Recently, however, I have come to realize that the grief I’ve held inside for half a century is shared by nearly everyone who was alive at that time, and that those days marked a defining period not just for me but for all of us. It has been a reluctant journey, but now, despite how painful it is, still, to relive those days, I understand that my memories are important to history.
President Kennedy’s election in 1960 coincided with the blossoming of a new era in American history. There was a marked difference between the outgoing leader—seventy-year-old President Dwight D. Eisenhower, a five-star general, a grandfatherly figure—and the incoming forty-three-year-old President John F. Kennedy, with his quick wit and charismatic smile. In his eloquent and stirring inaugural address, President Kennedy stated, “Let the word go forth from this time and place, to friend and foe alike, that the torch has been passed to a new generation of Americans . . .”
His words rang true to those of us in that younger generation. We could see his vision. Financially, we were doing better than our parents had done, the economy was growing, and even for those who were struggling, there was hope and promise ahead.
This was also the beginning of the television age—a time when Father Knows Best and Leave It to Beaver idealized the wholesome traditional families of the 1950s, while the nightly news brought images of civil rights clashes into people’s living rooms. The presidential debates between Kennedy and Nixon were the first ever shown on television, and the stark contrast between the younger, handsome Kennedy’s charming ease and Nixon’s apparent discomfort arguably tipped the election in Kennedy’s favor in the last critical weeks of the election.
President Kennedy recognized the power of television and its ability to connect him with the American people. He was the first president to conduct live televised press conferences without delay or editing, and people loved them. His quick-witted bantering with the press was so entertaining that college students and shift workers would rush home to tune in, while housewives scheduled their ironing in front of the television.
The American public was also enamored with the president’s beautiful young wife, Jacqueline, and their two children, Caroline and John. Clothing manufacturers produced copies of the first lady’s classic suits and pillbox hats so the average American woman could dress in “Jackie style,” while the press clamored for photos and tidbits of information about the family’s private activities. With their family’s private plane, and homes in Hyannis Port and Palm Beach, the Kennedys’ lifestyle was one that most Americans could only dream about. People couldn’t get enough of them. They were more popular than any television or movie stars; Jack and Jackie Kennedy were American royalty.

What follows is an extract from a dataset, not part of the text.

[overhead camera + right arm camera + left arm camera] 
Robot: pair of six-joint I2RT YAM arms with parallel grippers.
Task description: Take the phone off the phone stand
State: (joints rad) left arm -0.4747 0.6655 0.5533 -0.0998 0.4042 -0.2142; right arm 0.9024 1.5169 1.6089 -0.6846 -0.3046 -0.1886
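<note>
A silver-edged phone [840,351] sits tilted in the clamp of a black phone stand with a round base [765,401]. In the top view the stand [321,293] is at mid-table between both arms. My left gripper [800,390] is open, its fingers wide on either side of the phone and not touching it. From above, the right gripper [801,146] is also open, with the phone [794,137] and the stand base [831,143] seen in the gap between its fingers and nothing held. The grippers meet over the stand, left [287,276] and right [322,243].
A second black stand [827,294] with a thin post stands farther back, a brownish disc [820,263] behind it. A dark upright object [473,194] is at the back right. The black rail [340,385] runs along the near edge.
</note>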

As the young American president and his elegant wife traveled outside the country, their popularity spread around the world. It was awe inspiring to see hundreds of thousands, and sometimes millions, of people in foreign countries standing along a motorcade route just to get a glimpse of this man whose vision for freedom, liberty, and peace resonated with people of all walks of life, of all different races and religions. As the first Catholic American president, Kennedy was held in especially high esteem by fellow Catholics, and his photograph hung prominently in living rooms, shops, and restaurants around the world.
During the Kennedy administration, I was an up-close-and-personal witness to what later would be called “Camelot.” On November 21, 1963, I accompanied President and Mrs. Kennedy to Texas as part of their Secret Service detail. As Special Agent in Charge of the First Lady’s Detail, it was my responsibility to protect Jacqueline Kennedy, and I was with her constantly.
On November 22, when shots were fired during the motorcade in Dallas, there was a Secret Service agent who jumped on the back of the car, attempting to protect President and Mrs. Kennedy.
That was me.
Unbeknownst to me, an Associated Press photographer named James Altgens was on Elm Street in Dealey Plaza at the time of the assassination. He heard the shots, saw me run, and snapped a photo just as I climbed onto the back of the presidential limousine. That evening, and the next day, this photograph ran on the front pages of newspapers all over the world. From that point on, I would forever be known as the Secret Service agent who jumped on the back of the car. And while that photo has become one of several iconic images that were captured on film during those pivotal days—moments of a national tragedy frozen in time—none of them standing alone tell the whole story.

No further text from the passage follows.